She is meant to be dormant, this is the season for sleeping, but she cannot leave the boy to the cold. Especially not when help has been asked of her.

Before she leaves her tree, she cautiously calls along her root system. She is old and it spreads wide, tangles and merges with other trees. It doesn’t take much to find the acorn she had given him. 

The woman gasps when she steps from the tree. "That way," she points. "In a cave amongst a copse of elm."

"Thank you, Lady," the Follower answers but the woman is less satisfied.

"How far is he? Is he alright?" 

More questions, irrelevant and pointless. "He is amongst the elm," she tells them because she cannot say that he is just under a meter to the southeast, lost near the far corner of Blackwater Forest. These are Man's words and she does not know them. 

She points again. "That way. Amongst the elm." She slips back in her tree then, she can travel far faster in her roots. 

When she finds him, his skin is a blue tint that Man does not usually manage but he but he yet breathes so she encourages the plants around him from their winter dormancy. 

He barely stirs when she places a vine woven blanket over him. It won't do much, he has little warmth of his own to contain and she is a tree and thus has none of her own to offer him. She settles for rubbing his arms and hands. 

Larger, darker hands join hers, soon lifting the boy (blanket and all) to be cradled to his own chest. He is Stone. He has the warmth of underground magma and sun-baked boulders to offer.

"It is a long time since you walked among us, Oak," he says. It is almost a question but the air in the cave begins to rise without prompting. 

"You must warm him carefully," she answers instead, tucking the blanket around him tightly as violent shivers begin to wrack his body. "Too warm too quickly will shock his system and damage him."

"I will be careful," he assures her. "The boy must certainly be something special. It is even longer since you looked on humans with any sort of kindness."

When the Follower finds them, Stone has retreated back into the stone walls of the cave so he can watch and protect without being seen. He may not look upon humans unkindly but he has no desire for his presence to be known either.

She does not blame him. 

There is no distrust this time when the Follower takes the boy from her, only the gratitude of a father who'd found the living child he thought dead.

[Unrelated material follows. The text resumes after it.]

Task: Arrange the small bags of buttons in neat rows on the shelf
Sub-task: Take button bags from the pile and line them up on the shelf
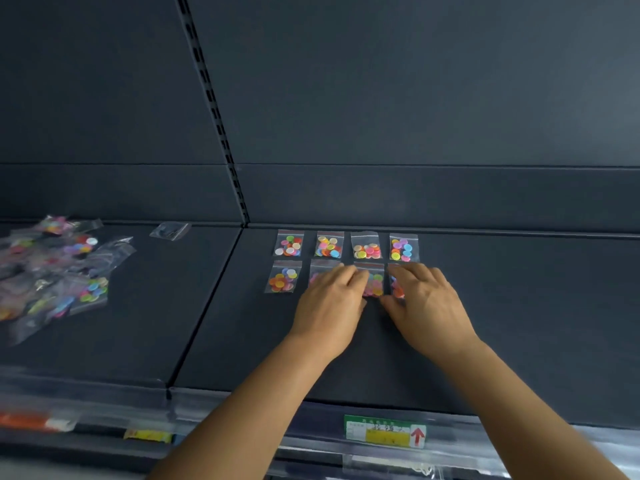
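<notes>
Small clear bags of coloured buttons lie in two rows on the dark shelf (519, 323). The back row has several bags, from one (289, 243) at the left to one (403, 248) at the right. In the front row the leftmost bag (283, 277) lies free. My left hand (330, 303) rests flat over the second bag (320, 271), its fingertips touching the third bag (374, 284). My right hand (426, 303) lies over the fourth bag (397, 289), thumb at its lower edge. Both hands' fingers look fairly straight.
A loose heap of button bags (59, 271) lies on the left shelf section, with a single dark-filled bag (170, 231) behind it. A slotted upright (214, 116) divides the back panels. Price labels (384, 431) sit on the front rail.
</notes>
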The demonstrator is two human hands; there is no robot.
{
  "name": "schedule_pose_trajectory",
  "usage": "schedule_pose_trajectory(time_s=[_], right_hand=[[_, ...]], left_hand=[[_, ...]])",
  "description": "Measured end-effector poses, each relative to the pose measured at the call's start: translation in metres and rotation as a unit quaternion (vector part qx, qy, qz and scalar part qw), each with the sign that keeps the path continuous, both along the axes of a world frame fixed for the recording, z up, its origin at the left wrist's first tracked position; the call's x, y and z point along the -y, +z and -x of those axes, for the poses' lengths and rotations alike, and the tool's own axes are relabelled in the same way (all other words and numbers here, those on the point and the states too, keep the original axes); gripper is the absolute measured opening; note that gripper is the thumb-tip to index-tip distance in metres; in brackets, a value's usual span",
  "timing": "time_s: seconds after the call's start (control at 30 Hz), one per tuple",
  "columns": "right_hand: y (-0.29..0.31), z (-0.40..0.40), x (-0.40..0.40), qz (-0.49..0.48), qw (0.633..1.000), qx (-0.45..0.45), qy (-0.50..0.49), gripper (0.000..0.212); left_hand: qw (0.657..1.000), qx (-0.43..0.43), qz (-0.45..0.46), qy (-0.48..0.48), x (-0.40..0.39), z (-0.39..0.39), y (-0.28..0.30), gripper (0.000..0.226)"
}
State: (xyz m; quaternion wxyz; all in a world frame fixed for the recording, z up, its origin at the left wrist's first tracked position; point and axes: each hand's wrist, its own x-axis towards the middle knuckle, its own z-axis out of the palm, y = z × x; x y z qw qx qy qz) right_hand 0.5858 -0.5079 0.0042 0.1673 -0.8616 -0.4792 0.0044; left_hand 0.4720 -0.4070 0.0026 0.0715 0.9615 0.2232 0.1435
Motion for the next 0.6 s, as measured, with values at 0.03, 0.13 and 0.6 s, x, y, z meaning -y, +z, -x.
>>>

**Notes for the Chapter:**

> Nymphs are supposed to be female. I'm playing a bit fast and loose with mythology here ;)


	3. Chapter 3

Time passes and the next cycles are the happiest she can ever remember being. The other child (Sherlock) is born and the older boy (Mycroft, her acorn child) brings him to play in her shade. They grow. Sherlock learns to walk and speak. To run. To climb. Mycroft never again ventures higher than her lowest branches but Sherlock is fast and reckless. 

He never falls, her branches won’t let him. 

They grow and play. But all too soon, he is no longer a child and stops believing the fanciful tales of his childhood. What is years for him is but the blink of an eye for one as old as she. He has not seen her in some time. 

He leaves (for school, for university) and Sherlock grows quiet. 

Then Sherlock is no longer a child either but he is not the same quiet young adult his brother was. He is angry (at the world, at his brother, at himself) and he takes it out on the people around him. When that stops working, he takes it out on himself (drugs, sex, anything to bring them closer while pushing them away). 

This time, it is Mycroft at her feet (not the Follower, not Siger). He begs for help and for guidance. Not from her specifically, but from any who will listen. He is far away, in London but she is no longer bound to this tree in Sussex. 

He had thrown her acorn away (a childhood trinket, no point in keeping it) but her acorns hold power and it took root. The small sapling is all she needs to make the exhaustive journey to London.

She answers his call.

**Author's Note:**

> One thing that I'm not sure is abundantly clear: The tree isn't actually haunted. She was used as a hanging tree and later when people saw Anthea around the three (before she retreated entirely) they just assumed it was a ghost.
> 
> Also, I'm on tumblr [here](http://janecshannon.tumblr.com). I'm starting to publish bits and pieces of my own work there rather than just reblogging other peoples stuff so I'd appreciate it if you'd check it out :)


End file.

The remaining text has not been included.